Selleger studied in the Netherlands and apparently stayed there. In 1908 he started a paper factory together with C.W.J. Hoyer in Nijmegen in the East of the Netherlands. Selleger was director for over 40 years and -like Farwerck- he was to help found and chair an umbrella organisation, in this case for paper factories of course. The factory named “Gelderland” (later “Gelderland Tielens” which suggests a merging) and was mostly famous for having invented this paper to be used for Bibles.
Selleger was deeply involved in paper manufacturing and even got a professors chair for paper manufacturing at the university (at the time a “hogeschool”, not yet a university) of Delft (where he had graduated himself 37 years earlier) in 1937.
More interesting, Selleger and his wife were known Theosophists. Selleger even helmed the Dutch department in 1945 and 1946. Of the numerous publications I can find of the man, most are about paper manufacturing (or business in general), a handful are Theosophical.
Selleger, like Farwerck, was involved in the Universal Sufism movement of Hazrat Inayat Khan. That is to stay, Khan stayed in his home during one of his three visits to the Netherlands in 1921 and he was one of the contacts for information about the lectures in Den Haag (The Hague) in the Masonic building. Selleger translated Khan’s English to Dutch.

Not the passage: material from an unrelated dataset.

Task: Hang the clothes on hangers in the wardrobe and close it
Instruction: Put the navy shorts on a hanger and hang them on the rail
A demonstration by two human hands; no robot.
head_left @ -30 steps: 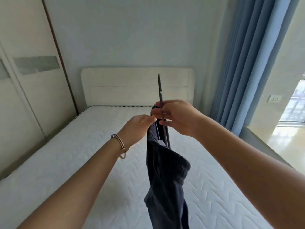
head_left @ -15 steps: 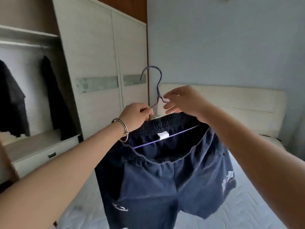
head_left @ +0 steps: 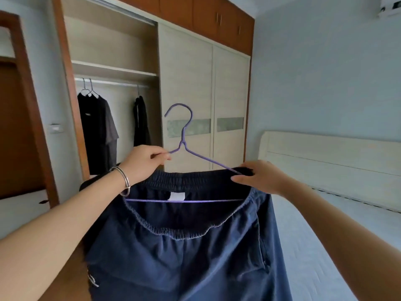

Khan wasn’t the only such person who stayed at the Sellegers. Rudolf Steiner supposedly did as well, even Krishnamurti. On Youtube there is a video made by Selleger (2) on which you can see Khan, Krishnamurti, Besant and Leadbeater.

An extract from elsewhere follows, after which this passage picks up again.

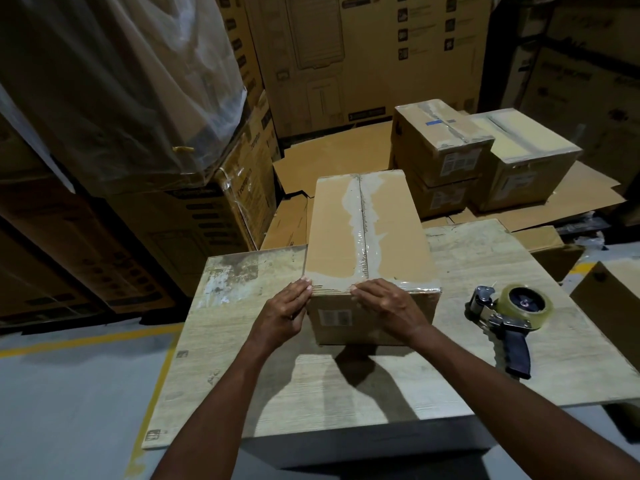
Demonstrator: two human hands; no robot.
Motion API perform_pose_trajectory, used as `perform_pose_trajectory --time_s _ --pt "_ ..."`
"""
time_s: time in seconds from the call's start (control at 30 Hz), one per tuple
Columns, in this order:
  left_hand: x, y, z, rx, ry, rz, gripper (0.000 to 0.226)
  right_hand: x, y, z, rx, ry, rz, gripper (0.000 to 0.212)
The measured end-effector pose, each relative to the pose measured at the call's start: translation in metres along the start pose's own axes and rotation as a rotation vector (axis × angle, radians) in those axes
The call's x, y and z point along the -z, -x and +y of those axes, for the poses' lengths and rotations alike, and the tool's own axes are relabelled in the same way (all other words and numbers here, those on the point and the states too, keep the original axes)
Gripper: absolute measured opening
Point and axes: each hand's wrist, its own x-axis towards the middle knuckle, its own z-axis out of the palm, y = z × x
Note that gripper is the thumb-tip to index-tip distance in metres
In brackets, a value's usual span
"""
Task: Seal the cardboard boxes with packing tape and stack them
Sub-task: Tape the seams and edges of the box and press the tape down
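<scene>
1. The cardboard box [370, 237] sits on the table [242, 375]; the tape dispenser [509, 313] lies to the right of the box.
2. The left hand [287, 310] and right hand [384, 306] press flat-fingered on the box's near top edge, gripping nothing.
3. Risk: uneven pressure may wrinkle or lift the tape [363, 223].
4. The box's far face is hidden, so the seal there is unverifiable.

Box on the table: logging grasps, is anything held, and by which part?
Nothing gripped: left hand and right hand press flat on the near top edge of the box.

Worn, pale wood-grain table [263, 393] carried taped cardboard box [346, 230] at centre, long side running away from viewer. To right, tape dispenser [509, 318] lay on side, apart from box.
</scene>
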Motion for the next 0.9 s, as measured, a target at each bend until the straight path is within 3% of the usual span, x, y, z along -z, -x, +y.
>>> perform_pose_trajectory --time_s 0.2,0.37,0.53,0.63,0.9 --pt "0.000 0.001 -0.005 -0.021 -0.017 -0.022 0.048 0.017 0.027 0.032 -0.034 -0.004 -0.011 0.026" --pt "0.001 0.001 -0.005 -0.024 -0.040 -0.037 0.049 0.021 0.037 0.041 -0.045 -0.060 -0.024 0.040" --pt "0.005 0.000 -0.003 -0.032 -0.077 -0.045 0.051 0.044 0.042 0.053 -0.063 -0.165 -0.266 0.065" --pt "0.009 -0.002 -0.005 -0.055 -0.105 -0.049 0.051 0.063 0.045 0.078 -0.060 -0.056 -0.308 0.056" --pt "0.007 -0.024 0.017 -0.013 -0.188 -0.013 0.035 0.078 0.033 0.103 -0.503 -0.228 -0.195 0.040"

Another thing that Selleger shared with Farwerck was the Rotary. So the two shared business (at least the glass factory), Theosophy, Sufism, Rotary and the vegetarian league. That makes it likely that Farwerck also frequented Selleger’s (spiritual) gatherings and met some of the famous people in that corner from his time.
Selleger passed away just a few years before Farwerck, in 1967, 90 years of age, having survived his wife by a decade.